◆ **Exercise**: Exactly as written, set down the lines from the top of the entries through the line bearing "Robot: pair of", with every picture left out.

◆ **Exercise material**:
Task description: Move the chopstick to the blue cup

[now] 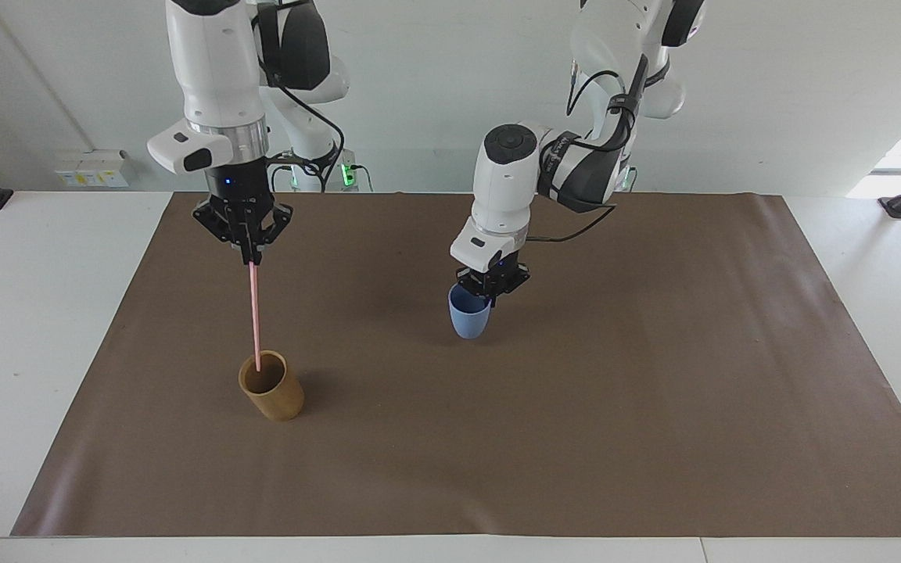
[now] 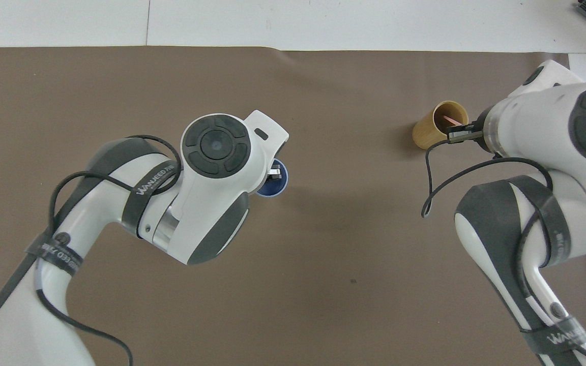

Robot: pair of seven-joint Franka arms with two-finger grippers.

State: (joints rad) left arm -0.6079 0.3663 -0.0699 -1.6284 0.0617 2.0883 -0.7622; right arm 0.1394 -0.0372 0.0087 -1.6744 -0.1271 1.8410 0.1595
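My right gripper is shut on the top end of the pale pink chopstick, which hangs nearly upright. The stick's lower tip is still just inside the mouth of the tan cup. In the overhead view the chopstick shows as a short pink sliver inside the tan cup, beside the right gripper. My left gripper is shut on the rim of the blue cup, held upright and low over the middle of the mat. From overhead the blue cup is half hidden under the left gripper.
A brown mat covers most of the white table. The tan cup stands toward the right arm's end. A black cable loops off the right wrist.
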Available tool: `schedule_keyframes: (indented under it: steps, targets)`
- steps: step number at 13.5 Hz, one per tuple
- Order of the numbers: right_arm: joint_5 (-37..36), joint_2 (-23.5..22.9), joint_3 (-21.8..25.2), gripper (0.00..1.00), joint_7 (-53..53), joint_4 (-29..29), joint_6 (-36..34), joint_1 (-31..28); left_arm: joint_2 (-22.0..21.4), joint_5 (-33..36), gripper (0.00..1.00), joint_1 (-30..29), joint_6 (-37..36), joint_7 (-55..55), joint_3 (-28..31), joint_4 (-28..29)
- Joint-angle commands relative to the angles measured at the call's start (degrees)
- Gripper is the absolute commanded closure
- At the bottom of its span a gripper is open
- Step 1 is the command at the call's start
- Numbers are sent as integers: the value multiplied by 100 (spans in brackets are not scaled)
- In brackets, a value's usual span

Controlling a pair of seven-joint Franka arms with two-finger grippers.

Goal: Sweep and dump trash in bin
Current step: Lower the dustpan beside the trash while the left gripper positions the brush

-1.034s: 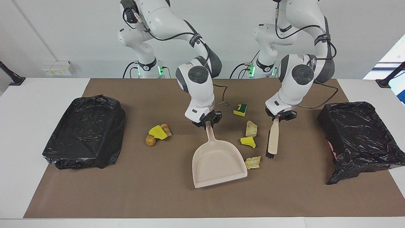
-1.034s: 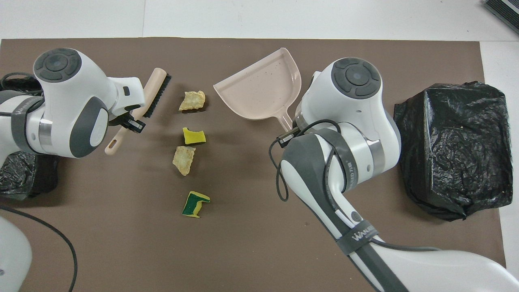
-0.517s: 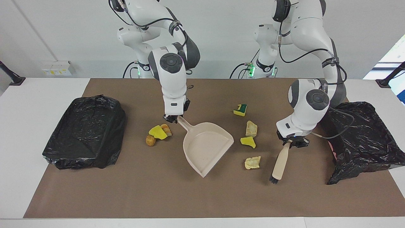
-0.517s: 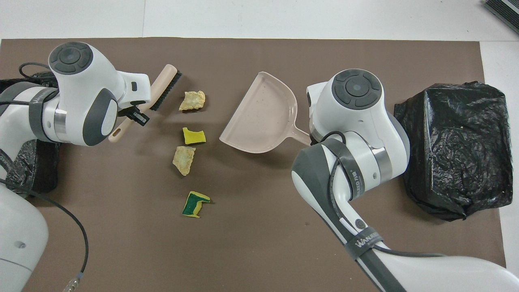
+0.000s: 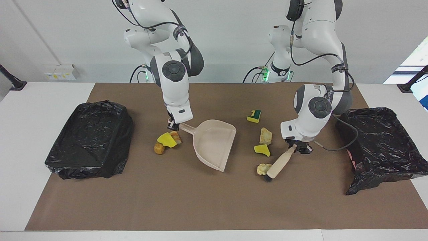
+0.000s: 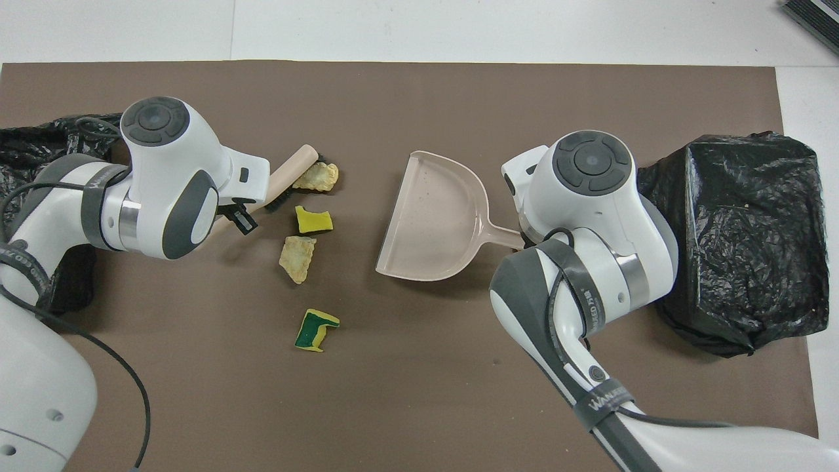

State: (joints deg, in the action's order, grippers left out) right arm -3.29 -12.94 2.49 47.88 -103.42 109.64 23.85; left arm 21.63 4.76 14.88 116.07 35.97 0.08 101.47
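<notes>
My left gripper (image 5: 298, 147) clamps the brush (image 5: 278, 163), bristles touching the pale chunk (image 5: 262, 168) just below it, so I should drag low toward the dustpan (image 5: 214, 142) held flat in my closed right gripper (image 5: 172, 126).

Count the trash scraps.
7. Three beside the dustpan's handle: yellow sponge, brown lump, tan lump. Four nearer the brush: green-backed sponge, pale chunk, yellow piece, crumbly chunk touching it. None looks hidden.
</notes>
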Motion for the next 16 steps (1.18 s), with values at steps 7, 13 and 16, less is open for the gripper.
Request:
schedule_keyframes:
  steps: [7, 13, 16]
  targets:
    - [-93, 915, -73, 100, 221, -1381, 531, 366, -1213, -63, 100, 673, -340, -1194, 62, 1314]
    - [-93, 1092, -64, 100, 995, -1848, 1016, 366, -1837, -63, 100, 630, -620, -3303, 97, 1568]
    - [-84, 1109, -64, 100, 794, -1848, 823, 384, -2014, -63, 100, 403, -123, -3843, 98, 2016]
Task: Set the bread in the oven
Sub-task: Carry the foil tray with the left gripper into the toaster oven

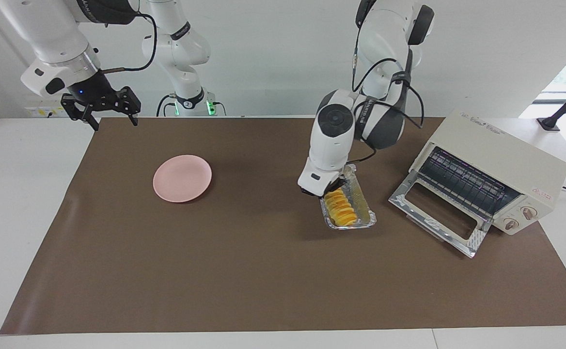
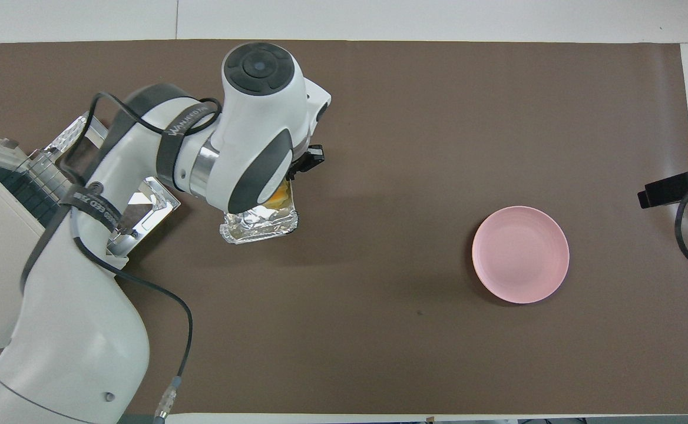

◆ **Answer**:
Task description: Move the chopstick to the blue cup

[now] 
[now] 

Robot: pair of seven-joint Franka arms with two-finger grippers.

There is nothing further to this exercise.